- Film poster
- Directed by: Andrés Waissbluth
- Written by: Andrés Waissbluth Julio Rojas
- Produced by: Sebastián Freund Andrés Waissbluth
- Starring: Antonella Ríos Néstor Cantillana Juan Pablo Miranda Alejandro Trejo Eduardo Barril Roberto Farías Adriana Vacarezza Víctor Montero Anita Alvarado
- Cinematography: Arnaldo Rodríguez
- Edited by: Galut Alarcón
- Music by: Cristián Heyne
- Release date: June 13, 2003 (Chile);
- Running time: 114 minutes
- Country: Chile
- Language: Spanish

= Los debutantes =

2003 film by Andrés Waissbluth

Los debutantes (The Debutantes) is a 2003 Chilean drama film directed by Andres Waissbluth and starring Antonella Rios and Alejandro Trejo.

==Plot==
Two brothers, Silvio and Víctor, relocate from their hometown of Temuco to Santiago after the death of their parents. Silvio works to fund Víctor's education and, on Víctor's seventeenth birthday, takes him to nightclubs where he encourages him to lose his virginity to one of the club's stripper/prostitutes. In a poignant moment, Víctor confronts his rising impotence while Silvio impresses the club's owners with his hiring potential.

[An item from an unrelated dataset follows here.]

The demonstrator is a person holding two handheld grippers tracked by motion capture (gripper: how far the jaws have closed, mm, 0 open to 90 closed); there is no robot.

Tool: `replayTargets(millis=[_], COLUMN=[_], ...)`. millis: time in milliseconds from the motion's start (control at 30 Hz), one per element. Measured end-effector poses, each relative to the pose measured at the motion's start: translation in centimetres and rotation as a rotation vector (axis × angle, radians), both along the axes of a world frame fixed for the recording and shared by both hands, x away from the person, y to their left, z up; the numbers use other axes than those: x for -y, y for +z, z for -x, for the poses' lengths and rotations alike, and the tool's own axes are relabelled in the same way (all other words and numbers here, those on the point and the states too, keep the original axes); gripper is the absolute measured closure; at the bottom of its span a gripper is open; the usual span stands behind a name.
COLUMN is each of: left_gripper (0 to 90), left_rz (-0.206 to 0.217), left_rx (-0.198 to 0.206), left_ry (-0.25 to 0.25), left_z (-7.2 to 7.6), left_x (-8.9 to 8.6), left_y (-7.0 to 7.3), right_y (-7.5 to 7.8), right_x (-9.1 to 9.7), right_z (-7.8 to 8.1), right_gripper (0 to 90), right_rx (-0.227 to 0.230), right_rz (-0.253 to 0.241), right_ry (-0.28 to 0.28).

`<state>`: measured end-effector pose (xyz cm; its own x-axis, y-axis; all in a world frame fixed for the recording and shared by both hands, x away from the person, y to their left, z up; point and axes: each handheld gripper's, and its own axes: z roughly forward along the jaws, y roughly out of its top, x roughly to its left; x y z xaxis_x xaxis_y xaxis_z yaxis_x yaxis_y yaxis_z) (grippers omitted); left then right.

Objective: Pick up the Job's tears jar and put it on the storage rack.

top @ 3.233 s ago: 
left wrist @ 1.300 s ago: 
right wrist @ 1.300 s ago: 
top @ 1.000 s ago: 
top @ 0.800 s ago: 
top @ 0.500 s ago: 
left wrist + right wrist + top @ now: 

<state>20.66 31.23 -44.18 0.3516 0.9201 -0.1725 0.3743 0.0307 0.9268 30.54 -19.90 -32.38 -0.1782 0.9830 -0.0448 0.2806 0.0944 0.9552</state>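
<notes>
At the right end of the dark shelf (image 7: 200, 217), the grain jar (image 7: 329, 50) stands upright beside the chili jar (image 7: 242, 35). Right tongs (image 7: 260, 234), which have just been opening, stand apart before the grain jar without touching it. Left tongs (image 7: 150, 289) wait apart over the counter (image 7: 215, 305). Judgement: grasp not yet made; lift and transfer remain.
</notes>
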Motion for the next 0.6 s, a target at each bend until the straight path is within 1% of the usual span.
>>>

Silvio lands a job as a bodyguard/henchman for the gang, earning significant money to support Víctor's education. However, Víctor falls for Gracia, one of the dancers from the club, and begins courting her, leaving school and incurring Silvio's ire and disappointment. Unfortunately, Gracia is the lover of the gang's boss, Don Pascual, who is also Silvio's boss. Gracia is the common thread that connects the tale since she is involved with Víctor, Silvio, and Don Pascual, and the consequences of their strange love triangle are deadly. By telling the same story from the viewpoints of Víctor, Silvio, and Gracia, the film exposes the vulnerabilities and flaws of each character, which lead to the sordid climax.

==Production==
In this film there is a scene in which Anita Alvarado performs a brief unsimulated fellatio on Juan Pablo Miranda.

==Awards==
The film was the Chilean submission for the 76th Academy Awards in the category Academy Award for Best Foreign Language Film which took place in 2004, but was not one of the five nominated films. It was also nominated for the Goya Awards.

==Release==
===Home media===
The film was released on DVD in the UK in 2005, and received a mildly critical review in Time Out.